„Kritik ist aller Demokratie wesentlich. Nicht nur verlangt Demokratie Freiheit zur Kritik und bedarf kritischer Impulse. Sie wird durch Kritik geradezu definiert. Man mag das historisch einfach daran sich vergegenwärtigen, daß die Konzeption der Gewaltenteilung, auf der von Locke über Montesquieu und die amerikanische Verfassung bis heute alle Demokratie beruht, an Kritik ihren Lebensnerv hat.“

„Wenig übertreibt, wer den neuzeitlichen Begriff der Vernunft mit Kritik gleichsetzt. Der Aufklärer Kant, der die Gesellschaft aus ihrer selbstverschuldeten Unmündigkeit befreit sehen wollte, (…) hat seine drei Hauptwerke Kritiken genannt.“

„Die Herkunft des Anti-Intellektualismus vom obrigkeitsstaatlichen Denken leuchtet ein. Kritik, so wird immer wieder vorgebetet, soll verantwortlich sein. Das läuft aber darauf hinaus, daß zu ihr nur diejenigen berechtigt seien, die in verantwortlicher Position sich befinden (…).
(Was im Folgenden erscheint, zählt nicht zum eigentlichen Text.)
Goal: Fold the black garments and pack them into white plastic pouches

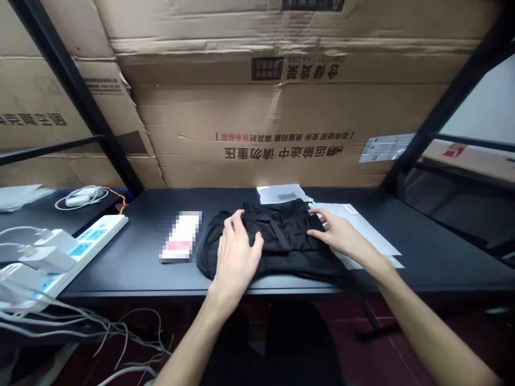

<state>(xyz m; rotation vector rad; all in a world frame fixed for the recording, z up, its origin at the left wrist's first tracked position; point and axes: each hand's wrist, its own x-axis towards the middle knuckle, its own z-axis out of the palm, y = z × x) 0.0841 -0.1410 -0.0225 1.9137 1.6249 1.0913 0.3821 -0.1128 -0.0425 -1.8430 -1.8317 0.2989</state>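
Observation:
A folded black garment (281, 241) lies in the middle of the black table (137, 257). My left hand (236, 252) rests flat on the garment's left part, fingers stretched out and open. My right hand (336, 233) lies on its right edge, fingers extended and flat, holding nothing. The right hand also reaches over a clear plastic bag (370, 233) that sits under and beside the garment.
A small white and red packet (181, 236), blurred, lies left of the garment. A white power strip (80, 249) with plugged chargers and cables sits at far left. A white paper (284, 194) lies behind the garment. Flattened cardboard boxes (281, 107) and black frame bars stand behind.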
Wer Kritik übt, ohne die Macht zu haben, seine Meinung durchzusetzen, und ohne sich selbst der öffentlichen Hierarchie einzugliedern, der soll schweigen — das ist die Gestalt, in der das Cliché vom beschränkten Untertanenverstand variiert im Deutschland formaler Gleichberechtigung wiederkehrt.“

„Wesentlich deutsch, obwohl wiederum nicht so durchaus, wie leicht der annimmt, der nicht Analoges in anderen Ländern zu beobachten Gelegenheit hatte, ist ein antikritisches Schema (…): die Anrufung des Positiven. Stets wieder findet man dem Wort Kritik, wenn es denn durchaus toleriert werden soll, oder wenn man gar selber kritisch agiert, das Wort konstruktiv beigestellt. Unterstellt wird, daß nur der Kritik üben könne, der etwas Besseres anstelle des Kritisierten vorzuschlagen habe; in der Ästhetik hat Lessing vor zweihundert Jahren darüber gespottet. Durch die Auflage des Positiven wird Kritik von vornherein gezähmt und um ihre Vehemenz gebracht.“

„Das Verlangen nach positiven Vorschlägen wird immer wieder unerfüllbar, und darum Kritik desto bequemer diffamiert. Genügen mag der Hinweis darauf, daß sozialpsychologisch die Versessenheit aufs Positive ein Deckbild des unter dünner Hülle wirksamen Destruktionstriebs ist. Die am meisten vom Positiven reden, sind einig mit zerstörender Gewalt. Der kollektive Zwang zu einer Positivität, welche unmittelbare Umsetzung in Praxis  erlaubt, hat mittlerweile gerade die erfaßt, die sich in schroffstem Gegensatz zur Gesellschaft meinen. (…) Dem entgegenzusetzen wäre, in Variation eines berühmten Satzes von Spinoza, daß das Falsche, einmal bestimmt erkannt und präzisiert, bereits Index des Richtigen, Besseren ist.“

Auszüge aus: Adorno: Kritik. Zuerst in Die Zeit vom 27. Juni 1969, heute in: Gesammelte Schriften 10.2,  S. 785-793.